TASK ITEM
From the entries below, return exactly the lines beginning at the one that contains "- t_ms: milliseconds" and ending at the one that contains "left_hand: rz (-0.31", both of them included, and only those lines.
*** EXERCISE INPUT Section Begins ***
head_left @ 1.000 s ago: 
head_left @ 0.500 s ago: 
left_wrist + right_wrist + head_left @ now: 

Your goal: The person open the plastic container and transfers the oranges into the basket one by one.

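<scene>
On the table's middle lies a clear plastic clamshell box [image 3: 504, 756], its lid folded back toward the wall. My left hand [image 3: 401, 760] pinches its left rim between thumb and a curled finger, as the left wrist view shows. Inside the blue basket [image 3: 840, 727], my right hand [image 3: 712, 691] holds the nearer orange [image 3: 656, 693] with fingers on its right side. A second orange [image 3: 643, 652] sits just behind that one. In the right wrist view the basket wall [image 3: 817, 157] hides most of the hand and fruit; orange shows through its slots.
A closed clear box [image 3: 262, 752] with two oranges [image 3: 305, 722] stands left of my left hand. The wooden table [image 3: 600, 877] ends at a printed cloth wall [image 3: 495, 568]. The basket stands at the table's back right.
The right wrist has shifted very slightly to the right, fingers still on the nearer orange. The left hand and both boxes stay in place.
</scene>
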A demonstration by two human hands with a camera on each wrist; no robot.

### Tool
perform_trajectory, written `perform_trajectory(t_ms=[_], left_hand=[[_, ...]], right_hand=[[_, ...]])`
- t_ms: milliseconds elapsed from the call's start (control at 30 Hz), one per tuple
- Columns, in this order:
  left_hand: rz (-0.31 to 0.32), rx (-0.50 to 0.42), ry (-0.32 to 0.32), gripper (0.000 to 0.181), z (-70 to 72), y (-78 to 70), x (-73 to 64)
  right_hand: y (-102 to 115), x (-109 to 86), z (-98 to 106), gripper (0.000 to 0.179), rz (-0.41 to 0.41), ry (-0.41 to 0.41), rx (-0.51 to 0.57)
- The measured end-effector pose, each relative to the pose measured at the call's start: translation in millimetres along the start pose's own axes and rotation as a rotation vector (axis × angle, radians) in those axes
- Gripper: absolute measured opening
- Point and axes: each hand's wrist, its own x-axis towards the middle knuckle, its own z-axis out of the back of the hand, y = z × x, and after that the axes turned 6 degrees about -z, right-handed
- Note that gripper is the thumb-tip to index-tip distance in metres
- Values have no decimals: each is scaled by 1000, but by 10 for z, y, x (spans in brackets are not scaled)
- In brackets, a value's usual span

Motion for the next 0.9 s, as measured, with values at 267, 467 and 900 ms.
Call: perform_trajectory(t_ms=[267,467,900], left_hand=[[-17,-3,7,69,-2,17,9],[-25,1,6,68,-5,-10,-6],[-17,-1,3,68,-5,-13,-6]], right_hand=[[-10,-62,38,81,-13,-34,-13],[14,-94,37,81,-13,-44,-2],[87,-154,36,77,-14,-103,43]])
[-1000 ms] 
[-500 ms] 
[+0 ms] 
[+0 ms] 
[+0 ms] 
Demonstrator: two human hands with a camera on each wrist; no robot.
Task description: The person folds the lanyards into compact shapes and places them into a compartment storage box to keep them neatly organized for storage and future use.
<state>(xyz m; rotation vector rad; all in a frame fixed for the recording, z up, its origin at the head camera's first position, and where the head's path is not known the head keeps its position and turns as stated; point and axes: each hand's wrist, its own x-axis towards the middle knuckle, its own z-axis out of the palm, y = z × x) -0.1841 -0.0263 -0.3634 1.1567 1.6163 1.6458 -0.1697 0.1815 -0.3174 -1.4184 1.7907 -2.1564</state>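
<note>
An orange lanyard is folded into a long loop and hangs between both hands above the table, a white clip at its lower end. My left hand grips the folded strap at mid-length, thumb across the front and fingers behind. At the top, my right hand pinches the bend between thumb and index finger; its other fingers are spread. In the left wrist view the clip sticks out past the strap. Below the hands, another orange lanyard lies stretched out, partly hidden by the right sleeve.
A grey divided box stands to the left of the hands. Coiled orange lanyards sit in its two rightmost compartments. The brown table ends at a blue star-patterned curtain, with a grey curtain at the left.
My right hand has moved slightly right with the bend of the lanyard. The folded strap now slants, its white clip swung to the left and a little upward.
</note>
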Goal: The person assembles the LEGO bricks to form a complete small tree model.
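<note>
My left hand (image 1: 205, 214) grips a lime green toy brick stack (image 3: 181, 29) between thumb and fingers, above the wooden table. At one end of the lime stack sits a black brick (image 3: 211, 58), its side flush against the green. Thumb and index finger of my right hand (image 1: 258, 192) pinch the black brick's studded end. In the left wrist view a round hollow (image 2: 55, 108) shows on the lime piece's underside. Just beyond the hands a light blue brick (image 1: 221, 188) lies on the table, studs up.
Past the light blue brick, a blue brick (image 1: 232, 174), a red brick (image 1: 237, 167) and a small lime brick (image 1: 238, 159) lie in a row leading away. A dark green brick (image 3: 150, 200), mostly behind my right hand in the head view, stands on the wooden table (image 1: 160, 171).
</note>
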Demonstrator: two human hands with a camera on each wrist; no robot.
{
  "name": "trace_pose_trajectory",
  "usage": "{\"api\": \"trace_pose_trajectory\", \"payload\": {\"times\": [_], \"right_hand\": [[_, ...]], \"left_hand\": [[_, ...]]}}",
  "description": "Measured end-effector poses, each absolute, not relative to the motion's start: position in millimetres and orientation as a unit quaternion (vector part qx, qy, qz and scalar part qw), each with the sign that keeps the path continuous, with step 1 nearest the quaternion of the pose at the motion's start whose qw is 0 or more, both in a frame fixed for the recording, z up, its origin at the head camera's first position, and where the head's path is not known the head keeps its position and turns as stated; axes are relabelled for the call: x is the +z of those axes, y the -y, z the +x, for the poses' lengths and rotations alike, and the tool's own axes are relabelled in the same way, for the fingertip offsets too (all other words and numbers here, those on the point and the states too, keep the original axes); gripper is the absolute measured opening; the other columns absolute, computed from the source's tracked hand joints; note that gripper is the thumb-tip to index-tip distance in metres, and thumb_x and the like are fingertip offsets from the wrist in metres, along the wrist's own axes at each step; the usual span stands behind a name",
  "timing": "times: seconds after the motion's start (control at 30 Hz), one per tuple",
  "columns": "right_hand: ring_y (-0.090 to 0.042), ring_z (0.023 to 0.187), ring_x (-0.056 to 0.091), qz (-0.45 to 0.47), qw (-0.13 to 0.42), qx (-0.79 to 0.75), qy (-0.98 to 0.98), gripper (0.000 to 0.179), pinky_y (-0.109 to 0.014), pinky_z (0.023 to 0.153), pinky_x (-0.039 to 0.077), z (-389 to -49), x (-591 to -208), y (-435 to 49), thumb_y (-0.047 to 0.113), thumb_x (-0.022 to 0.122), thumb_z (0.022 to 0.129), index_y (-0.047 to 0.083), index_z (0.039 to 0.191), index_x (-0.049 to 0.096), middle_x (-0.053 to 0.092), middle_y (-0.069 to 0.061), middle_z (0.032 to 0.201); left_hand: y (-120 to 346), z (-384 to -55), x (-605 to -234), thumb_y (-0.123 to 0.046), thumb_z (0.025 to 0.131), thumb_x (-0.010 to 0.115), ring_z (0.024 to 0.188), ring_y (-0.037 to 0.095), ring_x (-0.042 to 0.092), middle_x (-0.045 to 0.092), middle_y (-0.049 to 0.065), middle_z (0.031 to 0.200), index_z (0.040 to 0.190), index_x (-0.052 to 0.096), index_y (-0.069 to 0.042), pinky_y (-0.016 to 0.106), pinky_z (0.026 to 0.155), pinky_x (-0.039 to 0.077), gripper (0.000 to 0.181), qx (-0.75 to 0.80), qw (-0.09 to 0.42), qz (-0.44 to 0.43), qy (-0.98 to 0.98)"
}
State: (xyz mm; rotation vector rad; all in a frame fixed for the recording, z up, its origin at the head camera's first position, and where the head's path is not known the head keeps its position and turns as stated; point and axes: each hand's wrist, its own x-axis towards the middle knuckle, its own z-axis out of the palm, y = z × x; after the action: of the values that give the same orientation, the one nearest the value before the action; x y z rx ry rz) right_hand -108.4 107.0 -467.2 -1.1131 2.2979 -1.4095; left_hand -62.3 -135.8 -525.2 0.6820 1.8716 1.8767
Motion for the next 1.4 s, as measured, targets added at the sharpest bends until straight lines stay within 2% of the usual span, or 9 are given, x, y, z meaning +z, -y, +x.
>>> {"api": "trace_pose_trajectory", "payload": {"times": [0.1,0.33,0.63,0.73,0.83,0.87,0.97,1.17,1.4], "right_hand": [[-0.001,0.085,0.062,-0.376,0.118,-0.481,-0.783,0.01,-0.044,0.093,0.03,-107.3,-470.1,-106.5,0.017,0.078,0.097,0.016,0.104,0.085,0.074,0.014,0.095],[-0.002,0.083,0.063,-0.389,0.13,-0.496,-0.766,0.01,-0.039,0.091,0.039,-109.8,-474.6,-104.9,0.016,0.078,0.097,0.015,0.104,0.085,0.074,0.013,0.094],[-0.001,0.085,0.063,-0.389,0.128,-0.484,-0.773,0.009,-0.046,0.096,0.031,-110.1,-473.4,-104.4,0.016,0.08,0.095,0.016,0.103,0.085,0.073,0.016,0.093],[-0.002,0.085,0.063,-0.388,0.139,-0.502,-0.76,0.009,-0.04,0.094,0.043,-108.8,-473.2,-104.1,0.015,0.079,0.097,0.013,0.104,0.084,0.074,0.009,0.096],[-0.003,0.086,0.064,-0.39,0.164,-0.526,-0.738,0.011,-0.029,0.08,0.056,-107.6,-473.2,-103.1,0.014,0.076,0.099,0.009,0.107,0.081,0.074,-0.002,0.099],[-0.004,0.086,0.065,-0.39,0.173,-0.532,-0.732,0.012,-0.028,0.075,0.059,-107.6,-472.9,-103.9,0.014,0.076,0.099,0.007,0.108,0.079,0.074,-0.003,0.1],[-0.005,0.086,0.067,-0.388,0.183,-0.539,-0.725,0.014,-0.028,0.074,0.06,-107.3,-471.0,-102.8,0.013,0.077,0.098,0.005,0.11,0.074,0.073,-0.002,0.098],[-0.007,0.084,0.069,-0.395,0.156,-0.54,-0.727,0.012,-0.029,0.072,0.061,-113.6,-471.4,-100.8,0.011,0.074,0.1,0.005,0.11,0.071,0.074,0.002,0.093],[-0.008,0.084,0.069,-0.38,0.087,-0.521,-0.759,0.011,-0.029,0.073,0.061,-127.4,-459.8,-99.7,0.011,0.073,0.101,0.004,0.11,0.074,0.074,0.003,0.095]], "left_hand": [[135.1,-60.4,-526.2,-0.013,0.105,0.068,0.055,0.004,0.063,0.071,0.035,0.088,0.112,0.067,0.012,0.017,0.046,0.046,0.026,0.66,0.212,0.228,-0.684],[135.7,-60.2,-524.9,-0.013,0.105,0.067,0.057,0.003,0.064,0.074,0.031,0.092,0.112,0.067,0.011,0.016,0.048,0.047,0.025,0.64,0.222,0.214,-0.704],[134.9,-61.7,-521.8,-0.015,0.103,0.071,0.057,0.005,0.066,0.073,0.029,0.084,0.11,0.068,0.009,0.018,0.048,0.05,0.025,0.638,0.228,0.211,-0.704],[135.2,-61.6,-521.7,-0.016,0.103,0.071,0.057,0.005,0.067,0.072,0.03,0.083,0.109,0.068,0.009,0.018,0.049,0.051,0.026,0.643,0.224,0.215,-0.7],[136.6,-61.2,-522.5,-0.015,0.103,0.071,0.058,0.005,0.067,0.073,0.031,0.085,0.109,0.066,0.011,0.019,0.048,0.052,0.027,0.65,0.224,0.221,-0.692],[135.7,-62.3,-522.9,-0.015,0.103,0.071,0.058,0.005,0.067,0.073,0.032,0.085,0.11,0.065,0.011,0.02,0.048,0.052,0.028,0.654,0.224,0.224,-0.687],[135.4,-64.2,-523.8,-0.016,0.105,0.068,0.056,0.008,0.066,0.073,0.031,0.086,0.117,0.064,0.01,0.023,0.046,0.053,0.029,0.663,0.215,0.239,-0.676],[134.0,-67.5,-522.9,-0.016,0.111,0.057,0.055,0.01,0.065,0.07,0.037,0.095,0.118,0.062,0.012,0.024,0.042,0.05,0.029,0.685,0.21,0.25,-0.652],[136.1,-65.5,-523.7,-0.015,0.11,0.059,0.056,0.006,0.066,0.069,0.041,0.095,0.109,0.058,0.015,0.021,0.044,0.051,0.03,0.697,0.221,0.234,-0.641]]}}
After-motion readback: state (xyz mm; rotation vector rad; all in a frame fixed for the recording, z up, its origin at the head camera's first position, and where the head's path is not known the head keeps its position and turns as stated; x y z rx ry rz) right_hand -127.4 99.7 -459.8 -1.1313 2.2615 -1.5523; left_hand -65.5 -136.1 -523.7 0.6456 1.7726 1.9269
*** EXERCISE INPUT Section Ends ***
SOLUTION TO THIS PROBLEM
- t_ms: milliseconds elapsed from the call's start (control at 30 Hz), one per tuple
- Columns, in this order:
  left_hand: rz (-0.31 to 0.32), rx (-0.50 to 0.42), ry (-0.32 to 0.32), gripper (0.000 to 0.181), z (-70 to 72), y (-78 to 70), x (-73 to 64)

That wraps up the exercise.